Thursday 22 December 2011

Five Fouls: Same Same But Different

The following incidents occurred during the EPL match between Wolverhampton Wanderers and Stoke City on Saturday 17 December 2011. The match finished 1—2.

It was a pity that media reports and commentators focused on the biased opinions that the referee had a poor game. In fact, Referee Anthony Taylor had a great game and probably missed one caution for unsporting behaviour.

Incident One of Three Foul, DFK — Correct

In the 3', a foul due to a careless challenge is committed by Stoke (red/white) against Wolves (orange) on the left. Referee Anthony Taylor correctly awards a DFK. There is no need to caution.

Incident Two of Three Foul, DFK, Caution — Correct

In the 10', a foul is committed against Wolves (orange) on the left wing. The Referee correctly awards a DFK and also cautions the Stoke defender Jonathan Woodgate (red/white 39). It would be interesting to know the reason why Referee Taylor cautioned Woodgate. Some Referees would consider factors such as speed and intent of the challenge and therefore caution Woodgate for being reckless. Other Referees may consider Woodgate had denied the Wolves player a promising attack and therefore award a caution.

Incident Three of Three Foul, Penalty — Correct

In the 16', a foul is committed against Wolves (orange) in the penalty area. The Referee correctly awards a penalty and points to the spot. There is no need to caution.

There is no need to caution because of three considerations. First, it was a careless challenge. Second, it is debatable whether the Wolves attacker would have had the ball under his control to cross it, since his touch to push the ball pass the defender's challenge was a bit on the heavy side. Third, if the ball was under the attacker's control, would he have been able to cross the ball since there is a covering defender nearby? These considerations point more towards just giving a foul and awarding a penalty kick.

Unsporting Behaviour

A Wolves player (orange) demands a yellow card, which the player knows would have meant a second caution for Stoke defender Jonathan Woodgate.
It is unsporting behaviour if players wave imaginary cards at referees in an attempt to get their opponents sent off. Players who do this should be cautioned (and perhaps clubs or competition organisers should fine them too). This was perhaps the one caution that Referee Taylor missed.

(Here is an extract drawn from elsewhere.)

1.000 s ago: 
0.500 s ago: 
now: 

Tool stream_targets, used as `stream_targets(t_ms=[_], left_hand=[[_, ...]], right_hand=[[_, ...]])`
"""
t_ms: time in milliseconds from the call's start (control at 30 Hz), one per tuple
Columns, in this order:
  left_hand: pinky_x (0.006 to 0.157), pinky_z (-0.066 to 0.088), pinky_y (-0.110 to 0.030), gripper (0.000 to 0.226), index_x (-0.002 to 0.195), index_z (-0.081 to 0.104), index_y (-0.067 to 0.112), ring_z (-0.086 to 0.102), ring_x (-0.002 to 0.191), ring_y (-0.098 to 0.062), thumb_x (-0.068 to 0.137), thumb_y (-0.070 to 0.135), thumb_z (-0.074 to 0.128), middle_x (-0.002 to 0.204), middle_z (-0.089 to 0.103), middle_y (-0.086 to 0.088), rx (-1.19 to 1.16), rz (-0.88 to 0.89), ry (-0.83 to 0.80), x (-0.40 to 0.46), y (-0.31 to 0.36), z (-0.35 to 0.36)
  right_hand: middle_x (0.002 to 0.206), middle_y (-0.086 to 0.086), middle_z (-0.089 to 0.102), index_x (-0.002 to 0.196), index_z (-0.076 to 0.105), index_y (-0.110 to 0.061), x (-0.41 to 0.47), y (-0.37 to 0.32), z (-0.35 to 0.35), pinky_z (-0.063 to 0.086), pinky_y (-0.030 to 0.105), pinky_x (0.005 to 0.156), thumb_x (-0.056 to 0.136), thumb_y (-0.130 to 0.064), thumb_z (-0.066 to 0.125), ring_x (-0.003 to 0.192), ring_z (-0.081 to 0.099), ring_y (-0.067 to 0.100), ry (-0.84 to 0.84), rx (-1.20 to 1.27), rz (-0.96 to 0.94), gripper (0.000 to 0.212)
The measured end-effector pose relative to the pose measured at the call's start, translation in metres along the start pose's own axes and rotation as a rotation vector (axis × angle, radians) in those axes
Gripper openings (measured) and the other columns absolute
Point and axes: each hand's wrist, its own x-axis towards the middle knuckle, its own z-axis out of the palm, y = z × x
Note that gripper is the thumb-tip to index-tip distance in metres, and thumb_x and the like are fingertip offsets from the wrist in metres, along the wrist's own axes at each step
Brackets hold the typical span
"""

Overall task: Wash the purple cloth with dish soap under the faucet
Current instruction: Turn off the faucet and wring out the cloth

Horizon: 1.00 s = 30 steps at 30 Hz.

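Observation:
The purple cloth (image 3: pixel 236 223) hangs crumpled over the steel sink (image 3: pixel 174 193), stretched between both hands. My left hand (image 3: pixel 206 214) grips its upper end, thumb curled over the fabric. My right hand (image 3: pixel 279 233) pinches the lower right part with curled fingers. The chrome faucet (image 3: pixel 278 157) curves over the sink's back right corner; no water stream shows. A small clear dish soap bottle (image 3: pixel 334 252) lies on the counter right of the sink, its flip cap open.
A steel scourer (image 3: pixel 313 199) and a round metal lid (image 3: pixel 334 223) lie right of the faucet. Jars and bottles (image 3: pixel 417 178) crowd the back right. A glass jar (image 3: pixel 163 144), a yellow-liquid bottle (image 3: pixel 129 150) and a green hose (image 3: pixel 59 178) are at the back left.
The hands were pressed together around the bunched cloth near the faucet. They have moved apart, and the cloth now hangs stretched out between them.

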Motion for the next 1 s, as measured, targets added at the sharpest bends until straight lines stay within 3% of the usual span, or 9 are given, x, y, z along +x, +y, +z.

Penalty Kick and Encroachment

This is what happened as the penalty kick was taken.
Both sets of players encroach and a goal is scored. What should the referee have done?

Foul Tactical Reason

In the 57', a Wolves defender challenges for the ball and gets a touch but in the process also goes through a Stoke player. The contact brings down the Stoke player, which is a foul. In this context, it does not matter that the Wolves defender got the ball because he still fouled his opponent. Referee Taylor correctly awarded a foul. From that DFK, Stoke scored the equalizer.

NOTE: There was a similar incident in another EPL match during the same weekend that provides an excellent contrast and possible explanation as to why these kind of challenges occur (I shall reference this in a future post). In the meantime, if anyone knows why these foul challenges occur, please leave comments below.

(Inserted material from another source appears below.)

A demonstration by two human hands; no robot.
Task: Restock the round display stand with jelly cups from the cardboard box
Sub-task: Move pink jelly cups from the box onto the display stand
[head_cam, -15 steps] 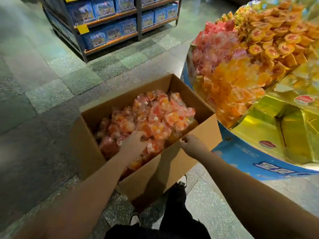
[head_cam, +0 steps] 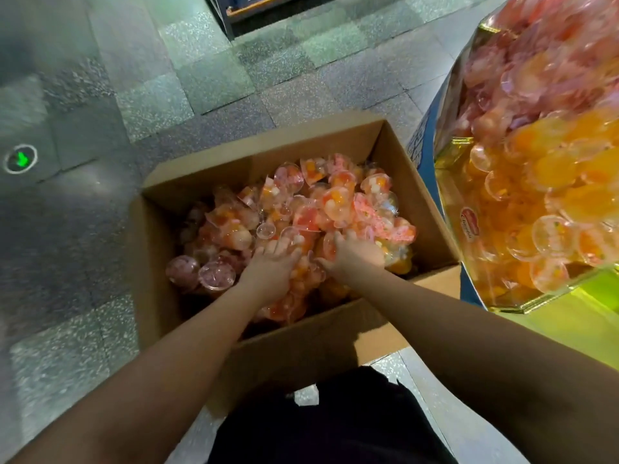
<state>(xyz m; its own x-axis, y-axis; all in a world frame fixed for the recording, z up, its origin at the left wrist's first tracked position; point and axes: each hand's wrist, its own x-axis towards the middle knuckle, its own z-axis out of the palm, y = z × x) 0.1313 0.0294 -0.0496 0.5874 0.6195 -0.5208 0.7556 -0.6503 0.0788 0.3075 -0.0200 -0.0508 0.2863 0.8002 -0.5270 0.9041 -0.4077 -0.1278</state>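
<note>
Both hands are down in the cardboard box [head_cam: 301, 346], which sits on the floor just beside the round display stand [head_cam: 445, 175]. The left hand [head_cam: 271, 262] and the right hand [head_cam: 355, 256] lie side by side, almost touching, with fingers spread and pushed into the heap of jelly cups [head_cam: 321, 202]. Whether the fingers have curled under any cups yet I cannot tell, since the tips are buried.

The step looks like a two-handed scoop. To do it well, slide the fingers under the pile rather than squeezing from above — the thin clear cups are slippery and could crack or spill off the sides. Bring the hands together into one cradle, take a modest load, and lift it straight across to the pink section of the stand — the orange section is just below it.
</note>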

Simple Foul Nothing more, nothing less

In the 69', Wolves Stephen Hunt (orange) challenges for a header but doesn't play it. Instead, he carelessly charges into his opponent (red/white) and the Referee correctly awards a DFK to Stoke. Wolves Coach Mick McCarthy is furious and vents his frustration at the 4th Official Peter Walton. Coaches often see things in a biased light (sometimes called "rose-tinted glasses or rose-coloured spectacles") and therefore do not see the bad and unattractive points in their own players. But if that foul incident were reversed, with the Stoke player fouling a Wolves player, you can bet your bottom dollar that McCarthy would be screaming for at least a foul.

Incidentally, nothing came of the DFK.

A couple of minutes later though, Stoke striker Peter Crouch scored the winning goal from an attacking move.


The media and commentators focused on comments from the losing team's manager Mick McCarthy. Most likely because his team lost, McCarthy clearly felt that the Referee had a poor game and in particular did not think much of the two fouls in the 57' and 69' that warranted free kicks to Stoke. Isn't it interesting that McCarthy did not complain about the three fouls in the 3', 10' and 16' that gave two free kicks and a penalty to Wolves!? If it is possible for players, coaches and fans to take away their bias, then it is obvious that the Referee's foul identification during the match was good and consistent. For instance, all the important fouls mentioned here were correctly identified and awarded.

TV commentators also believed that Stoke's Jonathan Woodgate should have received a second caution and therefore sent off when he gave away the penalty. This just goes to show that what they believe and what Referees are trained to know are like chalk and cheese, respectively. The 'Big Cheese' on the pitch being correct, naturally!

EPL Referee Anthony Taylor performed well.

However, ex-EPL referee Graham Poll thinks otherwise about Taylor. I will comment on Poll's 'opinions' in a future post.